Every line containing "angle" should be identified and copied from the data below.

<<<<

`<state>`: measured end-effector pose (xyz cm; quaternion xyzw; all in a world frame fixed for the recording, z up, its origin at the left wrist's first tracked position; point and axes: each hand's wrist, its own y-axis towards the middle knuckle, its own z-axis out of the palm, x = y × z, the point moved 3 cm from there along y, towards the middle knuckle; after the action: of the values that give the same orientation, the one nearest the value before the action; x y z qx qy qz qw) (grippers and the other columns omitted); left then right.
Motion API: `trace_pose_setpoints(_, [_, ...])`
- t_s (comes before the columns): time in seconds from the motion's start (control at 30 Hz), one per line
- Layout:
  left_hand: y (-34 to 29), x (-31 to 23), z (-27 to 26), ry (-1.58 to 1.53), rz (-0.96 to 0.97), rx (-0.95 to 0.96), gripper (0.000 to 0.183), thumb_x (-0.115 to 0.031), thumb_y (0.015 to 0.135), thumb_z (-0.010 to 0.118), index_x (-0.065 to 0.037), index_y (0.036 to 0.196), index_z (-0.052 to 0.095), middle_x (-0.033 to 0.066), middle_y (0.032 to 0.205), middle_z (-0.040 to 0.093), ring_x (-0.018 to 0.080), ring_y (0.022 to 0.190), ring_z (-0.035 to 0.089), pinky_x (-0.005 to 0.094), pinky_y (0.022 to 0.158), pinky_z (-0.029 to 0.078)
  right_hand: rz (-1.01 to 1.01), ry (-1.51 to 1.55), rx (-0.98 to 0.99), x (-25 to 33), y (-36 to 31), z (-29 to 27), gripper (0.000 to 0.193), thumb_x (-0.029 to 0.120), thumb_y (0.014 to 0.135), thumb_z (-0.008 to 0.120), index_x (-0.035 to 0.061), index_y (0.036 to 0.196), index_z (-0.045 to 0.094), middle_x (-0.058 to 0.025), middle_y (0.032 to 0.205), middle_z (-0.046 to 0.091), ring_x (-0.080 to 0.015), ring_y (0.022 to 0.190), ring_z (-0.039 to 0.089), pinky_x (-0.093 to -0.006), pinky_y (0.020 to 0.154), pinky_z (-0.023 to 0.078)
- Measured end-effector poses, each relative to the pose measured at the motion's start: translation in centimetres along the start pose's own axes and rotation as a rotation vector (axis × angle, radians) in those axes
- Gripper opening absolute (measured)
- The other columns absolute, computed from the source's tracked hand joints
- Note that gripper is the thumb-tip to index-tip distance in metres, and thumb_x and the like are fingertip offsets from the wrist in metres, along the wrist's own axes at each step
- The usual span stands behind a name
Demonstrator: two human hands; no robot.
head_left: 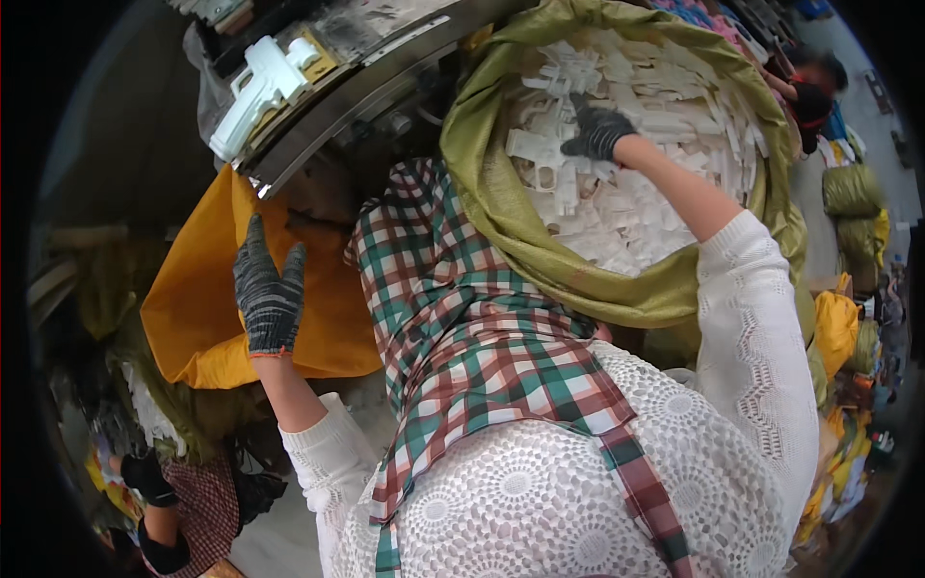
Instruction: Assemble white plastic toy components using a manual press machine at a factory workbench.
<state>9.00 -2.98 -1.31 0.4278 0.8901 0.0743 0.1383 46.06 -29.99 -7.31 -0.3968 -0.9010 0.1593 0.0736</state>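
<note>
My left hand [268, 294], in a grey knit glove, is spread flat with fingers apart over an orange-yellow sack [193, 318] and holds nothing. My right hand [597, 130], in a dark glove, reaches into a wide olive-green sack [501, 212] heaped with white plastic parts [655, 202]. Its fingers curl down onto the parts at the top of the heap, beside a pistol-shaped white piece [544, 164]. A checked scarf [462, 328] and my white lace sleeves fill the lower middle.
A metal machine [366, 77] stands at the upper left with a white pistol-shaped moulding [260, 87] on it. Another person's dark-gloved hands [149, 477] show at the lower left, and a second person [809, 91] at the upper right. Filled yellow and green sacks [848, 308] line the right.
</note>
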Motion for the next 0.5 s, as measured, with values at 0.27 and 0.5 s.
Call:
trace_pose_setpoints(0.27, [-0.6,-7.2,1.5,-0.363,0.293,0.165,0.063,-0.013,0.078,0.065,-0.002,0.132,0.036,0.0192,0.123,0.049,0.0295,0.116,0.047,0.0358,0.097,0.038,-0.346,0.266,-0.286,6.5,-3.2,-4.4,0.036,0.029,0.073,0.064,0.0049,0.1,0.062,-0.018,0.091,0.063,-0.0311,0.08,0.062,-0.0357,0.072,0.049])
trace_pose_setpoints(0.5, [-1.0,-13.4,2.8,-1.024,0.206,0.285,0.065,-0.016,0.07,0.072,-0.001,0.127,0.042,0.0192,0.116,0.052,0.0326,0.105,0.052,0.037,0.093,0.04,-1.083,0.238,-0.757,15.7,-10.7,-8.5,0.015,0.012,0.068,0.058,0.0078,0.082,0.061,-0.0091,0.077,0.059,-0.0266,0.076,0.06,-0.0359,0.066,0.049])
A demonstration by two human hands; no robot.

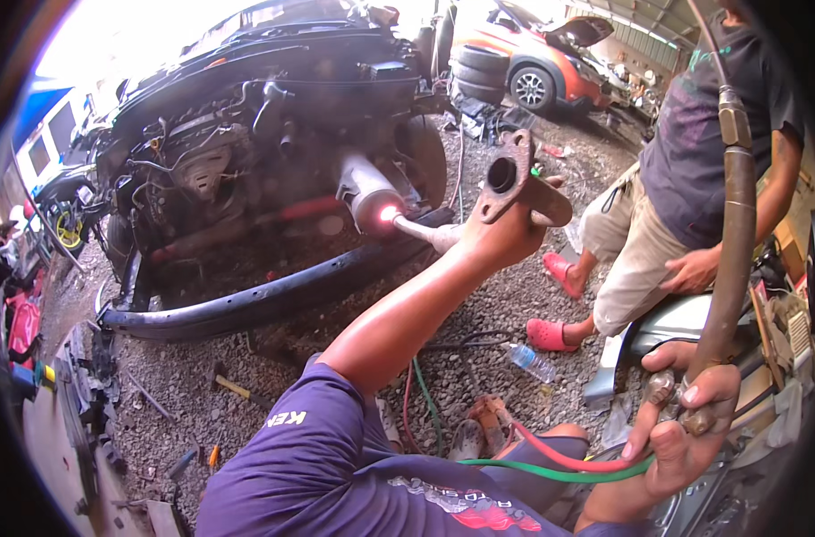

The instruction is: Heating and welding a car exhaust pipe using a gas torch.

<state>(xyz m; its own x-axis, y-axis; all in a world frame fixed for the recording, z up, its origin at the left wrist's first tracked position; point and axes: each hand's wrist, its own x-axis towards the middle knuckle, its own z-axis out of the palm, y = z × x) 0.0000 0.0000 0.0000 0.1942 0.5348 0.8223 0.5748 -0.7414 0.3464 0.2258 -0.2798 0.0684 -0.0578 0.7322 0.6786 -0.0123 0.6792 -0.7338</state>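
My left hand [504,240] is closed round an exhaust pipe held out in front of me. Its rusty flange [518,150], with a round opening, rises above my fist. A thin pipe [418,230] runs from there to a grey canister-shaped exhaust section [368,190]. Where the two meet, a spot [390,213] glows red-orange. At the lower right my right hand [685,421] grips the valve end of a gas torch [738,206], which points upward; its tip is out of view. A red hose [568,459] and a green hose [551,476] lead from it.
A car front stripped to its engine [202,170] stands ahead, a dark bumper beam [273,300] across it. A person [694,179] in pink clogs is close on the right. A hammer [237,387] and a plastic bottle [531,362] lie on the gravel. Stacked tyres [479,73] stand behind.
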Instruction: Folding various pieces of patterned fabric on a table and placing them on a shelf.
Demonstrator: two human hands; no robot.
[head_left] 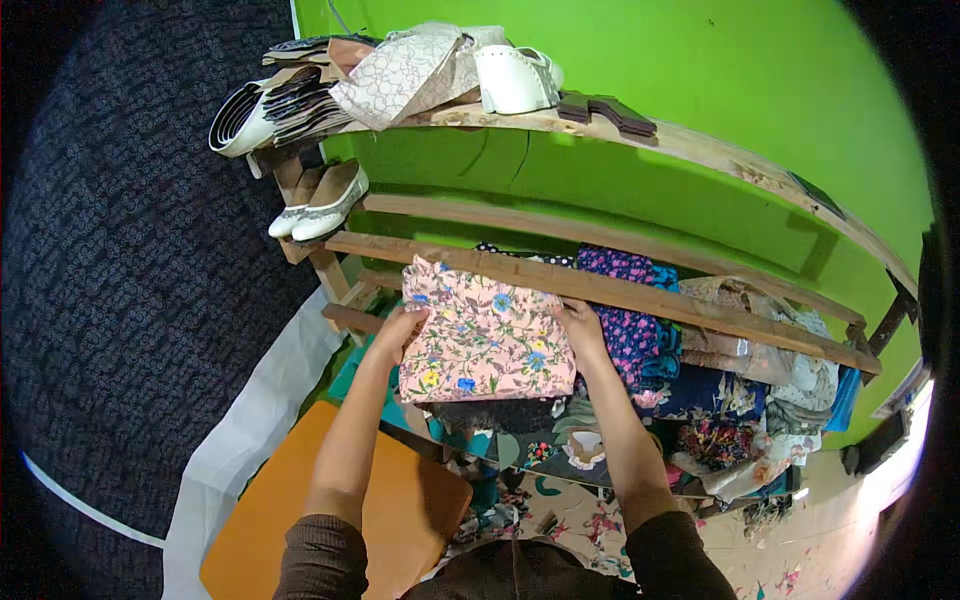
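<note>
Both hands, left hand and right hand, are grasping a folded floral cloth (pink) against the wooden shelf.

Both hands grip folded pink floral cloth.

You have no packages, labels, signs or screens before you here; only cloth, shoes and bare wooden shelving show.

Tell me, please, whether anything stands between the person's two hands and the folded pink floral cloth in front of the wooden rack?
Nothing visible does. The left hand and the right hand already grip the folded pink floral cloth by its two side edges, in front of the wooden rack's slat.
</note>
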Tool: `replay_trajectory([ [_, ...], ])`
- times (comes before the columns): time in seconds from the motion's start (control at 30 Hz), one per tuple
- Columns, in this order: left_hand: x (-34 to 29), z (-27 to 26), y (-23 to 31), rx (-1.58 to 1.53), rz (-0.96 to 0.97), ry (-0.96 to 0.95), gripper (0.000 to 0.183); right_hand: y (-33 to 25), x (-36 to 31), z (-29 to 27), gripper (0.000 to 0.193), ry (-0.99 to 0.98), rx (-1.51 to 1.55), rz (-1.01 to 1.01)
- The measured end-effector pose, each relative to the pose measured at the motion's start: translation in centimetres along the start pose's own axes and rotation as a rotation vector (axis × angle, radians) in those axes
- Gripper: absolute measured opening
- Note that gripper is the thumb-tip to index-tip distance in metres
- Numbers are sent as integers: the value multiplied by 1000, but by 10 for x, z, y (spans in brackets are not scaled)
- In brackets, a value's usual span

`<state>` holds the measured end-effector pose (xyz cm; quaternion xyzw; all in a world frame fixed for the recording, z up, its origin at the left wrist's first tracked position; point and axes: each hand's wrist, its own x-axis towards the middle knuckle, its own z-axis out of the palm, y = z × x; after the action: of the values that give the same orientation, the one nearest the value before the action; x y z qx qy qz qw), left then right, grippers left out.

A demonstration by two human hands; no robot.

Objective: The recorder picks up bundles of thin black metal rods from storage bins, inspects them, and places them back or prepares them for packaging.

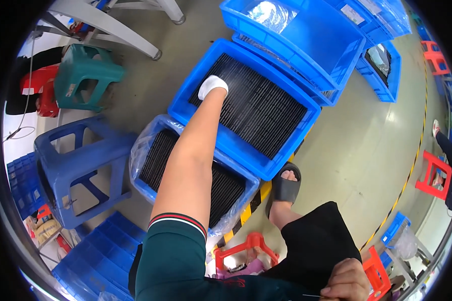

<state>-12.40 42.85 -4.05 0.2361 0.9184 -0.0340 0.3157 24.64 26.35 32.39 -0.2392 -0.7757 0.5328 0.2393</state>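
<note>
My left hand (212, 87), in a white covering like a glove, reaches out to the upper left part of a blue crate (292, 159). Tightly packed rows of thin black strips (266, 105) fill that crate, and the hand is over or on them. Its fingers are hidden from above, so their grip does not show. At the lower right, close to my body, my right hand (347, 281) is bare with curled fingers. A thin light line shows by its fingertips; what it holds I cannot make out.
Beneath my left arm stands a plastic-lined crate (253, 186) of similar strips. Stacked blue crates (331, 45) rise behind. Left are a blue stool (80, 165) and a green stool (88, 75). A red stool (246, 244) stands near my legs. Striped tape (246, 213) marks the floor.
</note>
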Motion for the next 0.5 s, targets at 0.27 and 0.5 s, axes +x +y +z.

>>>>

▶ Problem solution:
- Measured end-effector poses, each relative to the pose measured at the motion's start: translation in centimetres along the start pose's own axes and rotation as a rotation vector (axis × angle, radians) in those axes
- The measured end-effector pose, each relative to the pose measured at the motion's start: translation in centimetres along the start pose's own axes and rotation as a rotation vector (axis × angle, radians) in those axes

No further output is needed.